*** Source material Section Begins ***

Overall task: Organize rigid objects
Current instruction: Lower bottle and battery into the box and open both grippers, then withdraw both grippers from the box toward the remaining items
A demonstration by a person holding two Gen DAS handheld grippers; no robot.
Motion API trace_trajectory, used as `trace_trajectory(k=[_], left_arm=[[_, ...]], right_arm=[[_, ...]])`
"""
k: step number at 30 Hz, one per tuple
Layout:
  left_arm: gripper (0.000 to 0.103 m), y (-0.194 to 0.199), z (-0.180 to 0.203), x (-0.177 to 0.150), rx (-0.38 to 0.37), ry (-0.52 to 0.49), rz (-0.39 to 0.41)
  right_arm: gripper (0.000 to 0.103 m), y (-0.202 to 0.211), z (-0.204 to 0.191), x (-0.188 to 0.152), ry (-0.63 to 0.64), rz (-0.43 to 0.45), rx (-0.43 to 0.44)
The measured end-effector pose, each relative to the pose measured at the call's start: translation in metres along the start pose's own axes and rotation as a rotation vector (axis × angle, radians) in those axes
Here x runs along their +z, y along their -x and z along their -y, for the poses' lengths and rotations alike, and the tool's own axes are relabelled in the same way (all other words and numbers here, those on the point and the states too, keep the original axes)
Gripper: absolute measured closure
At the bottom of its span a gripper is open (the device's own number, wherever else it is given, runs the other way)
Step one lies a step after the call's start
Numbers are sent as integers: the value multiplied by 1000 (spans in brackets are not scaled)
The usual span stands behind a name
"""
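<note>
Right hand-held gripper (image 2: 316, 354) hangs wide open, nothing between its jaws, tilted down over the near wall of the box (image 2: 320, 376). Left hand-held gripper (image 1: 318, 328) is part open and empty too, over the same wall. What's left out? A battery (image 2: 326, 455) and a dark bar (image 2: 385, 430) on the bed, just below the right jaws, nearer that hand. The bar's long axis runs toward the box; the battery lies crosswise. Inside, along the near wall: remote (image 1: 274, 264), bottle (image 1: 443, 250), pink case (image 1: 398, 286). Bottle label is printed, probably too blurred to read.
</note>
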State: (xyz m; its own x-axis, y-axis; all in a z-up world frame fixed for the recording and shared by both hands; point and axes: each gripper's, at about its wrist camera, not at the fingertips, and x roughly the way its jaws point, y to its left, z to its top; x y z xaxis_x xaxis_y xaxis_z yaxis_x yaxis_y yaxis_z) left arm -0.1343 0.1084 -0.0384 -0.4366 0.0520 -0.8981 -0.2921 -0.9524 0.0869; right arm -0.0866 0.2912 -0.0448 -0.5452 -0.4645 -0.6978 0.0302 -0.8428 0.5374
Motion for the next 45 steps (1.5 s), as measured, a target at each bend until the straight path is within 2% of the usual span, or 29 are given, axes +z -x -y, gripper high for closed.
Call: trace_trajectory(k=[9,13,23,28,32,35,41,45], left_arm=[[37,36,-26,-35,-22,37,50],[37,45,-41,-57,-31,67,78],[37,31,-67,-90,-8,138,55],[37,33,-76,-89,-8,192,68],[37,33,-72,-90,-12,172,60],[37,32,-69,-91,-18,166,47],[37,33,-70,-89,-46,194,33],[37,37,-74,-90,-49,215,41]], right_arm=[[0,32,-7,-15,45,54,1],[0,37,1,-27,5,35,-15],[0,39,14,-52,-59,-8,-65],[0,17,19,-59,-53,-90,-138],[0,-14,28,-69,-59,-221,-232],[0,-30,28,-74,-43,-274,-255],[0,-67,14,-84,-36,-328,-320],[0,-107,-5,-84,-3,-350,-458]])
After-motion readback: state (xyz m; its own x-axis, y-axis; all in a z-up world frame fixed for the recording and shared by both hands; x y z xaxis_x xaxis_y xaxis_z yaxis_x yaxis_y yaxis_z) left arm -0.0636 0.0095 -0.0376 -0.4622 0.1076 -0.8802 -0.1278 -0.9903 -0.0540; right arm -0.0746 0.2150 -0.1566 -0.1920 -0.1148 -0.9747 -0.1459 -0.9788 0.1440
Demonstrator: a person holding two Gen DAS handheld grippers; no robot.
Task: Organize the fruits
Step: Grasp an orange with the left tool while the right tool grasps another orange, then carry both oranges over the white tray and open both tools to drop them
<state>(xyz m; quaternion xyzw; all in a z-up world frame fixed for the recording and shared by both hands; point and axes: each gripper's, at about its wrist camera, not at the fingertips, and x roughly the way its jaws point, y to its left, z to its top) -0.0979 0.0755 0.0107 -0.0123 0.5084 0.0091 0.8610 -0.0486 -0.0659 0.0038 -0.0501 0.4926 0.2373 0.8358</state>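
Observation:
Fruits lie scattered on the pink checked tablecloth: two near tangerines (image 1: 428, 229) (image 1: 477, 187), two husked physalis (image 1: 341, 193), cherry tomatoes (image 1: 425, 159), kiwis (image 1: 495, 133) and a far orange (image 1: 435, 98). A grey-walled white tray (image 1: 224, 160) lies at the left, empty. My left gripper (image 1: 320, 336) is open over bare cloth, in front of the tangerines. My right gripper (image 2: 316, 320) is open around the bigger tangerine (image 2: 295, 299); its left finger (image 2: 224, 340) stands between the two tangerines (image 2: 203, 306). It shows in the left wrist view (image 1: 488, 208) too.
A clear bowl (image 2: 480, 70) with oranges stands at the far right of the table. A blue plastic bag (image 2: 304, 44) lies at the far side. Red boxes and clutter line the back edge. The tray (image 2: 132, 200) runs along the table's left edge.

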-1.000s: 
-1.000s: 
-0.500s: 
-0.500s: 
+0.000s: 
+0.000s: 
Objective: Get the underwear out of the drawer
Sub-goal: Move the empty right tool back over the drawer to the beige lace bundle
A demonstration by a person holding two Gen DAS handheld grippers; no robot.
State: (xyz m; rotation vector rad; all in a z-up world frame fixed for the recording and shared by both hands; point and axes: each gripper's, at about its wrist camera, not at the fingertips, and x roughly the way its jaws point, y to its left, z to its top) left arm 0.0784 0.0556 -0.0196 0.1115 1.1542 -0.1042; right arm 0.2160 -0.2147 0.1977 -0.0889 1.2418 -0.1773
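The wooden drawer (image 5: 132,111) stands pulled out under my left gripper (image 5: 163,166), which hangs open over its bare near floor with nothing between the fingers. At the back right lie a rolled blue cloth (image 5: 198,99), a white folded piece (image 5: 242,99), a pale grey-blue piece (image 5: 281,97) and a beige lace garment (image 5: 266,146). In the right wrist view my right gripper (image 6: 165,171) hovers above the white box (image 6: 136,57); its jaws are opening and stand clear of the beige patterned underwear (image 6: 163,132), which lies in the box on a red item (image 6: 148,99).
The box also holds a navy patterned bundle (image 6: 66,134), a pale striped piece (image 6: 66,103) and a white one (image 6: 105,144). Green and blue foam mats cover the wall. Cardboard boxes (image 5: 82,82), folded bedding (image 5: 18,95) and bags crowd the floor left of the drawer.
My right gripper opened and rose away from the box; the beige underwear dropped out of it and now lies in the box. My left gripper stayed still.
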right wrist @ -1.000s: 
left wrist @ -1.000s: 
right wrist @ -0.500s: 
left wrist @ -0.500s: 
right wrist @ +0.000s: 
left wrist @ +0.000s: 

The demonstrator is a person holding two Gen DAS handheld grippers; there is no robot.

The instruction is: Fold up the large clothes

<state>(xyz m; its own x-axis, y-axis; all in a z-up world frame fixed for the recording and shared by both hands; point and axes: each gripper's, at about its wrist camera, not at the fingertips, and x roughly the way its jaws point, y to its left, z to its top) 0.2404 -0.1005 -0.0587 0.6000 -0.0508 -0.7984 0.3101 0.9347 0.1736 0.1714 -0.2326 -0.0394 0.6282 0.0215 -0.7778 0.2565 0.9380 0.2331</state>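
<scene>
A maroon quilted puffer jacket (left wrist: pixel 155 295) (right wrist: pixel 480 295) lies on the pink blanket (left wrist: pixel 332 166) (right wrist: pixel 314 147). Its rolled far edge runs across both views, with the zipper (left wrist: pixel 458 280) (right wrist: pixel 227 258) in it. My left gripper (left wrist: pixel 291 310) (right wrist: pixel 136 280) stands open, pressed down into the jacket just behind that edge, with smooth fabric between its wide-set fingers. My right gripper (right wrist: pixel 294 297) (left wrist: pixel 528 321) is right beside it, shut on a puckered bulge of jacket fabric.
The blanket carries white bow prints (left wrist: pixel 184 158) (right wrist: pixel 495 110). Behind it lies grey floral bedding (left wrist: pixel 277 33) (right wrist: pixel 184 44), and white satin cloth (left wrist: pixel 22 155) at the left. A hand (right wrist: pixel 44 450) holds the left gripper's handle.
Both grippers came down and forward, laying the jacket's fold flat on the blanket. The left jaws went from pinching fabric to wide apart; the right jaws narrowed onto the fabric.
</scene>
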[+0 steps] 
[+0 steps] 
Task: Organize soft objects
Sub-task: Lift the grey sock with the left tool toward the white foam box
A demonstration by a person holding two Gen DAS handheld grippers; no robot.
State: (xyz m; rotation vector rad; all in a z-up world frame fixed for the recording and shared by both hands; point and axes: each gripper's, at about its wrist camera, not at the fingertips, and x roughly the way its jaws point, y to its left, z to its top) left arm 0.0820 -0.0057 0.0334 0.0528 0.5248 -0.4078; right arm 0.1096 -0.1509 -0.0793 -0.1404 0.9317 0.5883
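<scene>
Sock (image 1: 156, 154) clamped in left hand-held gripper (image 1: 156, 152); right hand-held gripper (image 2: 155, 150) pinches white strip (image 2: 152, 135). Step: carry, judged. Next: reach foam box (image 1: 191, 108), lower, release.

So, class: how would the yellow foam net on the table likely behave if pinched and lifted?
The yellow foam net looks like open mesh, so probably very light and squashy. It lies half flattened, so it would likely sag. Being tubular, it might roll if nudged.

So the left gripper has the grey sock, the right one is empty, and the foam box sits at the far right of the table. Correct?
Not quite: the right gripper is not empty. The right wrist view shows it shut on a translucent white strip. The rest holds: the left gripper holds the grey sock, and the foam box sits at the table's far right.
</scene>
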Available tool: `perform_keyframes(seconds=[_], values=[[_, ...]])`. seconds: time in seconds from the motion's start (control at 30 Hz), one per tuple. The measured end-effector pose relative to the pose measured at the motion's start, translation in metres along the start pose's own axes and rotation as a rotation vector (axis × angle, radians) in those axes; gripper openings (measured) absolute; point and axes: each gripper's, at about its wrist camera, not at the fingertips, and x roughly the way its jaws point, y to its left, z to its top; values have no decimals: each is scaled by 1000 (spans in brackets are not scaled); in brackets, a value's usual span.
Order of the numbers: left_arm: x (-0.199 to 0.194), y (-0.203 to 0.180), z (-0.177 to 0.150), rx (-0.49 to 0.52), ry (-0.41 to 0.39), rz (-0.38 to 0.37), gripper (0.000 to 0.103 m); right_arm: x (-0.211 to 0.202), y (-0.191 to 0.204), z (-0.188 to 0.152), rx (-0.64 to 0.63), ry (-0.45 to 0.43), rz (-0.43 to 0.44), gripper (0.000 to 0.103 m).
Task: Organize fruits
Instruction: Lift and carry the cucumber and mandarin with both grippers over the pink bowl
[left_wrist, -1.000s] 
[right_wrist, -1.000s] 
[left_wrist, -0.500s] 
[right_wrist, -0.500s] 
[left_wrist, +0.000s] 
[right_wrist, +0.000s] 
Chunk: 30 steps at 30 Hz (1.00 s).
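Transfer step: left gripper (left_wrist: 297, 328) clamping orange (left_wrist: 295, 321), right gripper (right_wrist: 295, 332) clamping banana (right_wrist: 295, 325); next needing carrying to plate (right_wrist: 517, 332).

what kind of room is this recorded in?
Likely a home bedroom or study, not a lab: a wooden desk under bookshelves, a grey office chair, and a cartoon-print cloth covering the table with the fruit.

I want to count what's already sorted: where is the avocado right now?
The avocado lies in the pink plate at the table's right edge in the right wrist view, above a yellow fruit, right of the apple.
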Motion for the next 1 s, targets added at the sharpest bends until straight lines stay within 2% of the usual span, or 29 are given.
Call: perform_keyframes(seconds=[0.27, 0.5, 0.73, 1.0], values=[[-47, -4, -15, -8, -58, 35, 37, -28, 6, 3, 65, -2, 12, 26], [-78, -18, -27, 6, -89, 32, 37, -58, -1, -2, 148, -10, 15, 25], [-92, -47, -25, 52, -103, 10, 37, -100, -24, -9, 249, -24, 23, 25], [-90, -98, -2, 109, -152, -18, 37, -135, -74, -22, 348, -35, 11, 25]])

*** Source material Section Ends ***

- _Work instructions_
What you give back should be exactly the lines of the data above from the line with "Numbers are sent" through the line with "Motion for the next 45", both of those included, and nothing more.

- _Result of this exercise_
Numbers are sent as integers: the value multiplied by 1000 (spans in brackets are not scaled)
The usual span stands behind a name
"""
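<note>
Right hand-held gripper (image 2: 316, 354) hangs wide open, nothing between its jaws, tilted down over the near wall of the box (image 2: 320, 376). Left hand-held gripper (image 1: 318, 328) is part open and empty too, over the same wall. What's left out? A battery (image 2: 326, 455) and a dark bar (image 2: 385, 430) on the bed, just below the right jaws, nearer that hand. The bar's long axis runs toward the box; the battery lies crosswise. Inside, along the near wall: remote (image 1: 274, 264), bottle (image 1: 443, 250), pink case (image 1: 398, 286). Bottle label is printed, probably too blurred to read.
</note>
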State: (xyz m; its own x-axis, y-axis; all in a z-up world frame fixed for the recording and shared by both hands; point and axes: each gripper's, at about its wrist camera, not at the fingertips, and x roughly the way its jaws point, y to its left, z to its top; x y z xaxis_x xaxis_y xaxis_z yaxis_x yaxis_y yaxis_z) left arm -0.1343 0.1084 -0.0384 -0.4366 0.0520 -0.8981 -0.2921 -0.9524 0.0869; right arm -0.0866 0.2912 -0.0448 -0.5452 -0.4645 -0.6978 0.0302 -0.8428 0.5374
Motion for the next 45 steps (1.5 s), as measured, a target at each bend until the straight path is within 2% of the usual span, or 29 are given, axes +z -x -y, gripper high for closed.

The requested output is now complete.